2. O’Neil Cruz SS/OF (PGH) - Cruz was number 10 on this list last year. While he currently plays shortstop, myworld believes his 6′6″ height will eventually move him to the outfield. If he can stay at shortstop there would be no shortstop that could equal his power. A little too much swing and miss could limit his batting average and lesson his power numbers. A fractured foot last year also limited him to just 73 games. He was able to reach AA but hit only one homerun in over 120 at bats. The Pirates have always been patient with their prospects, trying to squeeze out every last year of prospect eligibility to their club. The injury and the Pirates conservative approach will keep Cruz in the minor leagues until 2021 at the earliest.

3. Ronny Mauricio SS (NYM) - Amed Rosario struggled on defense at shortstop last year for the Mets and Andres Gimenez is another defensive option. The most complete shortstop could be Mauricio. At 6′3″ he may eventually have to move to third if his body fills out. His lack of speed limits his range and if he continues to fill out that range could be further impacted. He has the hands and arm to play short. His bat is what gets the Mets excited. The bat should eventually hit for 20 plus homeruns, though he has yet to hit in double figures for power. He does show a lack of patience at the plate with a 4/1 strikeout to walk ratio, which could limit his average. Still a teenager Mauricio should be ready for High A in 2020 with a possible promotion to AA. Don’t expect him to see the Mets infield until 2021.

4. Brailyn Marquez LHP (CHC) - Lefthanders who can dial their fastball into the mid-90s are valuable commodities on any club. At 6′4″ Brailyn has the height to be a durable starting pitcher. Last year was his first year eclipsing 100 innings of work. A solid curveball and improving change give him three pitches to fit in the rotation. Last year the opposition hit him at .224, which is twenty points below his career minor league average. He also continued to strike out more than one batter per inning. One area he needs to work on is improving his control. Last year he walked about a hitter per two innings. The Cubs have not had a lot of success developing pitching. Next year he should see AA and if the Cubs can exercise patience he will not appear on the Cubs pitching rotation until 2021.

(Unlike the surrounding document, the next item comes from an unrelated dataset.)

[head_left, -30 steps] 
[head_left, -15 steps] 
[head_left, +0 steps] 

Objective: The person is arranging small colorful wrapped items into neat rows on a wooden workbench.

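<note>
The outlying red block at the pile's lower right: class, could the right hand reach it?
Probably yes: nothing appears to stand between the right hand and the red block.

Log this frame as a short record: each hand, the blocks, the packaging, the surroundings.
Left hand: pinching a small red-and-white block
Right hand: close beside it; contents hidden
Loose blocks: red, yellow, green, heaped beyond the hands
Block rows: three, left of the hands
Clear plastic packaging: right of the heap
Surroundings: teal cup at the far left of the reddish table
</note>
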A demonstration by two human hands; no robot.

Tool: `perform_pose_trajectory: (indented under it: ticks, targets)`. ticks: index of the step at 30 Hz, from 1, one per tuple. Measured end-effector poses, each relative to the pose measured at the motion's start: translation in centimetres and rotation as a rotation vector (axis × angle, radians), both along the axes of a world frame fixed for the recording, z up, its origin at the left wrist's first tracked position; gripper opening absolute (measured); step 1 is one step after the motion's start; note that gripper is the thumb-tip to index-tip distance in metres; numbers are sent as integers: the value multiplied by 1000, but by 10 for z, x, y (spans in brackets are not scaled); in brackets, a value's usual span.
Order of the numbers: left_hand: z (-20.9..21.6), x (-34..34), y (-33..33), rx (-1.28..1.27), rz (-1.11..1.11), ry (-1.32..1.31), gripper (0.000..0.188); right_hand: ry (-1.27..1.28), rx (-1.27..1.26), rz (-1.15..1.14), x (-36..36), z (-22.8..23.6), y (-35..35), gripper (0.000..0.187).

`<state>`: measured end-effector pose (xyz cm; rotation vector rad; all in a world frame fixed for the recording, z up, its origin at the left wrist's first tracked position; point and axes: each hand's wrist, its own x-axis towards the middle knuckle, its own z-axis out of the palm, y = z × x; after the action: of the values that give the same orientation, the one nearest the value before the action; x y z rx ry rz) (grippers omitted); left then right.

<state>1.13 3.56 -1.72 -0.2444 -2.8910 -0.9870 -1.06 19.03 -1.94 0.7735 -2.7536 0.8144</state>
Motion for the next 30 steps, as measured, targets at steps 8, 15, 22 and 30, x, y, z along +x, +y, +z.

5. Sixto Sanchez RHP (Mia) - The Phillies signed Sixto in 2014, then traded him to the Marlins in 2019 for J.T. Realmuto. The fastball is explosive, cracking triple digits on the radar gun. His 6′0″ height makes his durability a question. He missed much of 2018 due to injury but averted the disabled list in 2019 to throw over 100 innings for the first time in his minor league career. He and Sandy Alcantara should make for an intimidating mound duo. Plus command of his fastball, curve and change trifecta should result in more swings and misses but he generally averages less than a whiff per inning. His 18 starts in AA should make him ready for the major league rotation some time in 2020.

6. Jesus Sanchez OF (Mia) - No relation to Sixto. Jesus got his start with Tampa Bay and then was traded to the Marlins a couple years ago for pitching help. Jesus has the potential to be a five tool player. His speed is not burner’s speed but it is enough to play centerfield. His arm is strong enough for right field, but with J.J. Bleday on the roster left field could be his eventual position. His bat lacks patience (39/100 walk to whiff ratio) which could limit his average to the .250s. His power is not massive but it should be enough to hit 20 plus homeruns. Despite his above average speed Jesus does not steal bases, failing to reach double digits in any of his minor league seasons. He should be in the Marlins roster sometime mid season of 2020.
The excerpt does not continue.